Exercise details: Look through the data below and output, unchanged, every line from the one holding "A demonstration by" through the one holding "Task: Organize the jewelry", inclusive. Skip the pictures.

___ Provided material ___

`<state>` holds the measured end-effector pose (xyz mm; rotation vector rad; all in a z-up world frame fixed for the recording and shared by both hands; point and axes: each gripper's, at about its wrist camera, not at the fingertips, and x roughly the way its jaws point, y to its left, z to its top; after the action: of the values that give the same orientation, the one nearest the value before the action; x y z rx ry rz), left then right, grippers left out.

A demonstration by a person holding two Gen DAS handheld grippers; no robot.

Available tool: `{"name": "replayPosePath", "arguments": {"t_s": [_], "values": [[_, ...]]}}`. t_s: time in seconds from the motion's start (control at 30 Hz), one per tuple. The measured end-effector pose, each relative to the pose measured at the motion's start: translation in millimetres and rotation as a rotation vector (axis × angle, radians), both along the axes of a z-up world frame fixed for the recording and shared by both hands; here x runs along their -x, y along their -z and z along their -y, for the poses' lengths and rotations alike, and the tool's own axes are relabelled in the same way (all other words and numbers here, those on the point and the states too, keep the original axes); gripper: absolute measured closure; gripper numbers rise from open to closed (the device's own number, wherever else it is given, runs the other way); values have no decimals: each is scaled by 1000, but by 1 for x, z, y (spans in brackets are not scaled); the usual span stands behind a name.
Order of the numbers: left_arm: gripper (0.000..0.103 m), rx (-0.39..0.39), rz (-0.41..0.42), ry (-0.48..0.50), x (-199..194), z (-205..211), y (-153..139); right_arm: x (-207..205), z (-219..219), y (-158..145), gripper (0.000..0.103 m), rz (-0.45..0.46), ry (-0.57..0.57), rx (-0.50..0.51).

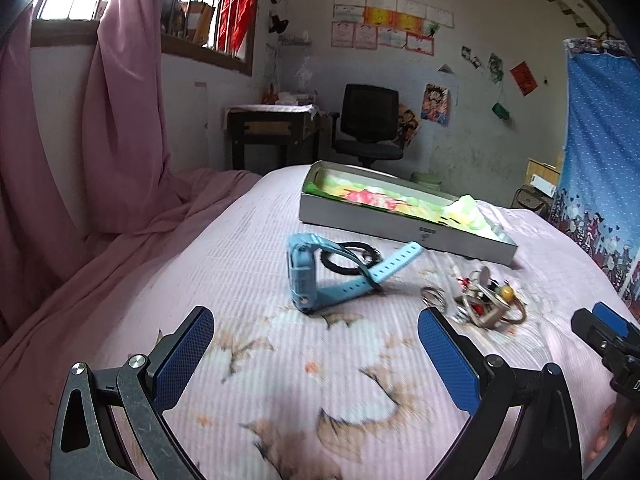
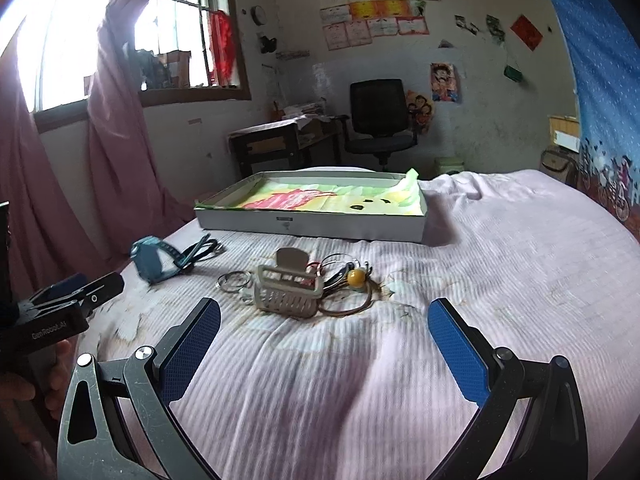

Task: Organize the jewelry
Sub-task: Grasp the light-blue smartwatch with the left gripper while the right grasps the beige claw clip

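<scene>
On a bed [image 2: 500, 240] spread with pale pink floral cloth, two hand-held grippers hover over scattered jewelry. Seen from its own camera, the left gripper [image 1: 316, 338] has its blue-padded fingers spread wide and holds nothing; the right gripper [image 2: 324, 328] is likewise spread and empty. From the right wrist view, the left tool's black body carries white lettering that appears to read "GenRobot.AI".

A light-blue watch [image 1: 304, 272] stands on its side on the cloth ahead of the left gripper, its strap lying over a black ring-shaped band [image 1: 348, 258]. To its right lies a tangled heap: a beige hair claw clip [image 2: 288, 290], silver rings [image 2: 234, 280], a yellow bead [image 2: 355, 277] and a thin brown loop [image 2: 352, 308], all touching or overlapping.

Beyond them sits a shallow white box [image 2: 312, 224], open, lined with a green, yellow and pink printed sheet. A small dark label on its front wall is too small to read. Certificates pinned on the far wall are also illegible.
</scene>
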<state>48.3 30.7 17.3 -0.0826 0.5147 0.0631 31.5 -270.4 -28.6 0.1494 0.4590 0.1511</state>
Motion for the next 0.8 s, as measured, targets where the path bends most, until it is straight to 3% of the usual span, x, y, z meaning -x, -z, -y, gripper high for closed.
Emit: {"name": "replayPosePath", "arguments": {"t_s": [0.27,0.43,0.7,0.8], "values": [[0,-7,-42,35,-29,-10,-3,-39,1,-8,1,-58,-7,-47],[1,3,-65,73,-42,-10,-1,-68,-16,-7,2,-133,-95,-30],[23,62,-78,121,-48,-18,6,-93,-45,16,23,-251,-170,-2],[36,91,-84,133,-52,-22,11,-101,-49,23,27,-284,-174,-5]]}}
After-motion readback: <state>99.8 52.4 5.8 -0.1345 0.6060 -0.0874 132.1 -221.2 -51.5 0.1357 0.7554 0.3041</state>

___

Solved exercise:
A demonstration by a person holding two Gen DAS handheld grippers; no robot.

Available tool: `{"name": "replayPosePath", "arguments": {"t_s": [_], "values": [[_, ...]]}}`. t_s: time in seconds from the motion's start (control at 30 Hz), one per tuple. The measured end-effector pose, each relative to the pose measured at the motion's start: translation in millimetres and rotation as a rotation vector (axis × angle, radians), both along the axes of a z-up world frame fixed for the recording and shared by both hands; here x runs along their -x, y along their -z and z along their -y, for the poses' lengths and rotations alike, and the tool's own axes are relabelled in the same way (all other words and numbers here, those on the point and the states too, keep the original axes); gripper: absolute measured closure; gripper numbers rise from open to closed (the device's own number, wherever else it is given, runs the other way); values have no decimals: each is scaled by 1000, but by 1 for x, z, y (spans in brackets are not scaled); the usual span stands behind a name.
Order of the numbers: left_arm: gripper (0.000..0.103 m), rx (-0.39..0.39), rz (-0.41..0.42), ry (-0.48..0.50), x (-199..194), z (-205..211), y (-153..139); right_arm: x (-207..205), z (-219..219), y (-158..145), gripper (0.000..0.103 m), rz (-0.45..0.46), ry (-0.57..0.57), rx (-0.50..0.51).


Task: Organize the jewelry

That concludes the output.